# Slope and Intercept Practice Poof Book

Post Contents

I want to share a downloadable template I created for a slope and intercept practice poof book. I made it to give my students practice finding the slope and intercepts of a line that goes through two given points.

I think I’ve done a better job this year of introducing x- and y-intercepts in Algebra 1 than last year.

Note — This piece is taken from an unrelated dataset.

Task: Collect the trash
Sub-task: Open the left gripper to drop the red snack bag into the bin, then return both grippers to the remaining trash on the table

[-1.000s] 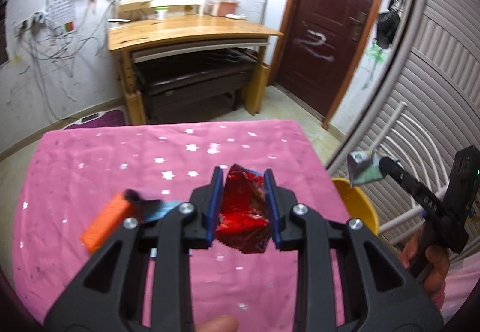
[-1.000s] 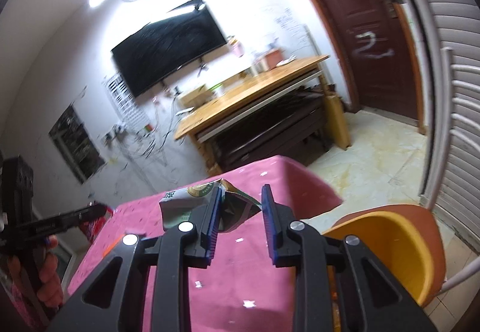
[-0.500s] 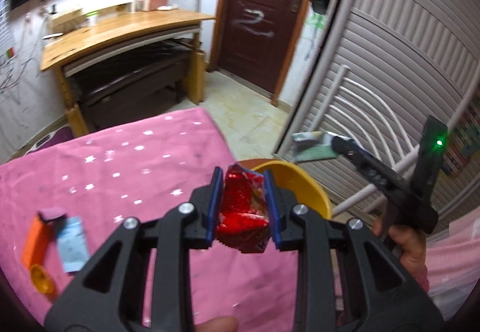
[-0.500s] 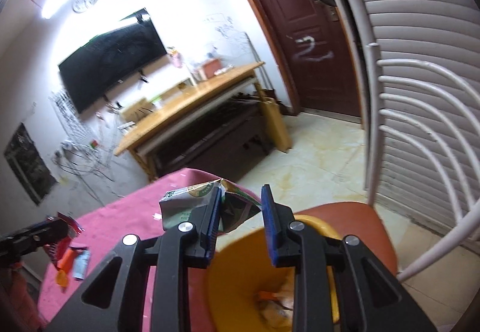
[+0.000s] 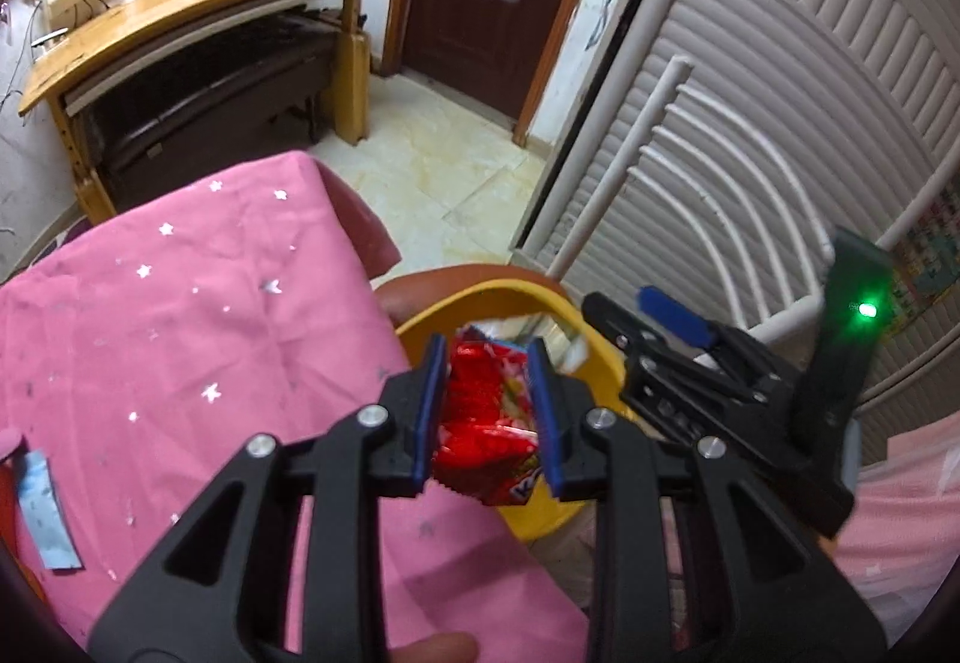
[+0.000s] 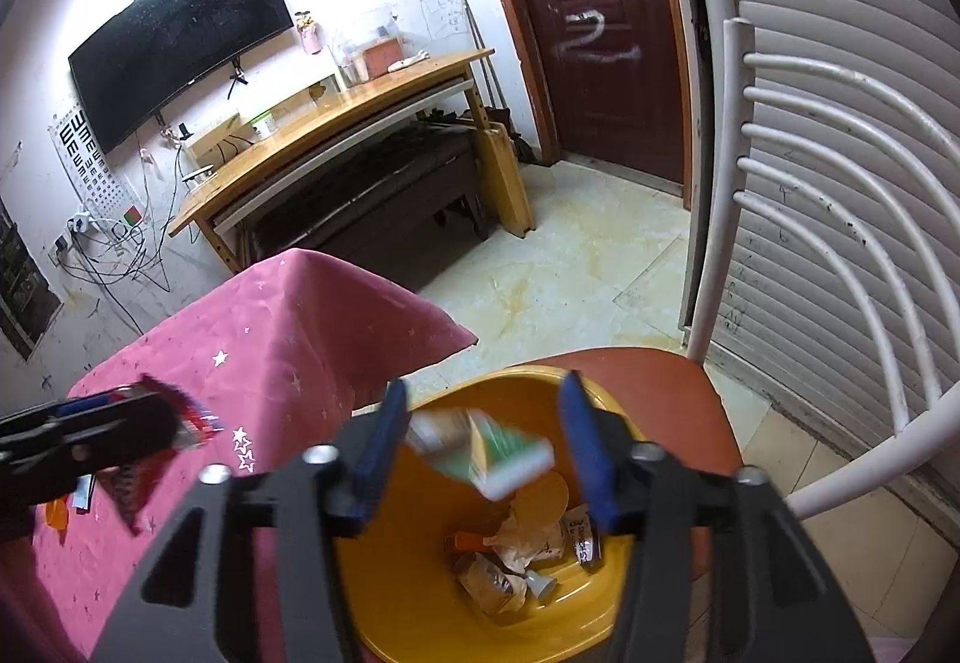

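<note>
Pink star-speckled cloth [image 5: 180, 315] covers the table, with a yellow bin [image 6: 534, 621] on a brown chair seat [image 6: 678, 387] just beside its edge. Above the bin's mouth a green-and-white carton [image 6: 486, 453] hangs blurred between the right gripper [image 6: 486, 453] pads, which are opening and no longer press it. The left gripper [image 5: 486, 411] pinches a red snack wrapper [image 5: 486, 423] over the bin's near rim. Other scraps lie in the bin's bottom. A blue slip [image 5: 45, 507] lies on the cloth.
</note>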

I led up to the concept by asking students what the word intercept reminded them of.  Where two roads cross.  Football.  There was another answer, but I can’t remember it right now.  Then, I drew a coordinate plane on the Smart Board.  I asked students for points that would lie on the x-axis.  (3, 0).  (5, 0).  (-1, 0).  (52, 0).  (79, 0).  What do these points all have in common?  The second number is always zero.  What do we call that second number?  Y.  Yes, the y-coordinate is always zero if a point is on the x-axis.  We repeated the process with naming points on the y-axis.

Next, it was time to take notes in our interactive notebooks.  To save a little time, I wrote out the definitions, leaving blanks for my students to fill in.  We repeated the same process for y-intercepts.

Next, we made a poof booklet to practice finding the slope, x-intercept, and y-intercept of a line.  This is our second poof book of the year.  The first poof book we made was for exponent rules.  A poof book is made out of a single sheet of letter-sized paper.  I have linked to the file to make this booklet at the bottom of this post.

## How to Assemble a Poof Book

Here are step-by-step pictures on how to assemble the book:

Here’s what the template looks like to begin with.

Fold the template in half, hot dog style.  The graphs should be on the outside.

Fold in half again, so the front and back covers are showing.

Fold in half one more time.  The front cover of your booklet should say “Slope and Intercept Practice.”  It should look like a mini-book.  We’re not done yet, though.

Unfold your booklet.  It should be creased like this:

This time, fold the paper in half, hamburger style.  Some of my students insist on calling this taco style because hamburger buns aren’t joined on one edge.

Take your scissors and cut through the fold above the front cover to the crease.  Do not cut past the crease or you will end up with two pieces of paper instead of one.  Yes, I’ve had students do this.

Unfold the paper, and refold it hot dog style.  You should notice that the middle starts to “poof” open.  This is good!

This is the hardest part for my students.  We want to open up the “poof” and collapse it so it forms the pages of our book.

Now, we have a cute little book that not only looks like a book but opens like a book!

Here is what the first two pages on the inside of the book look like:

I gave students a pair of ordered pairs to graph on each page.  Students were tasked with graphing the points, determining the slope of the line, determining the x-intercept of the line, and determining the y-intercept of the line.  After doing this with my first period, I learned the importance of using a ruler to connect the two ordered pairs.  I specifically picked ordered pairs that would produce a line that had x- and y-intercepts that were integers.  But, if the line is not drawn perfectly straight, it often looks like it crosses between two integers.

I projected the pairs of ordered pairs on the board for students to copy down.

Here’s what the poor book looks like when glued in our interactive notebooks.  Students were required to finish the booklet as their homework assignment.  I like that this can be kept in their notebooks and referenced in the future.  The same cannot be said about most of the homework assignments I give.

Final Product:

Unknown

Thursday 4th of October 2018

This is amazing for people who struggle with algebra, thank you so much.

Anonymous

Wednesday 8th of March 2017

You are amazing THANK YOU!!!!!!!!!!!

Sarah Carter (@mathequalslove)

Tuesday 18th of April 2017

You're very welcome!

Friday 19th of June 2015

Poof books are super cool! I've used them with two of my classes-one of them was your exponent rules book-and they loved them! Some of them had slight difficulty with where to cut and how to turn it into a book, and I thought this video illustrated it nicely. Thanks again for always sharing!

Sarah Carter (@mathequalslove)

Monday 22nd of June 2015

Thanks for the link! I think showing this to my students would definitely clear up the inevitable misconceptions of where to cut!

Unknown

Tuesday 30th of December 2014

Something to add to your arsenal...Dinah Zike... https://www.amazon.com/Notebook-Foldables-Spirals-Binders-Composition/dp/1882796276 I just bought this book and found that it is just like her foldables but saves paper, it also has some other/new useful techniques to add to your notebooking. Hope you find it helpful.

Unknown

Tuesday 30th of December 2014

I have made mini books before (i think you call it a proof book), and we always printed, cut and taped them. I love that you used publisher. I am a bit of a computer nerd, but did not even think to use publisher...lol. Thanks! After reading a few math blogs, I am tempted to make one of my own, but I really don't know if I have the time or if my "stuff" would be good enough. P.S. Thanks for all the free files!!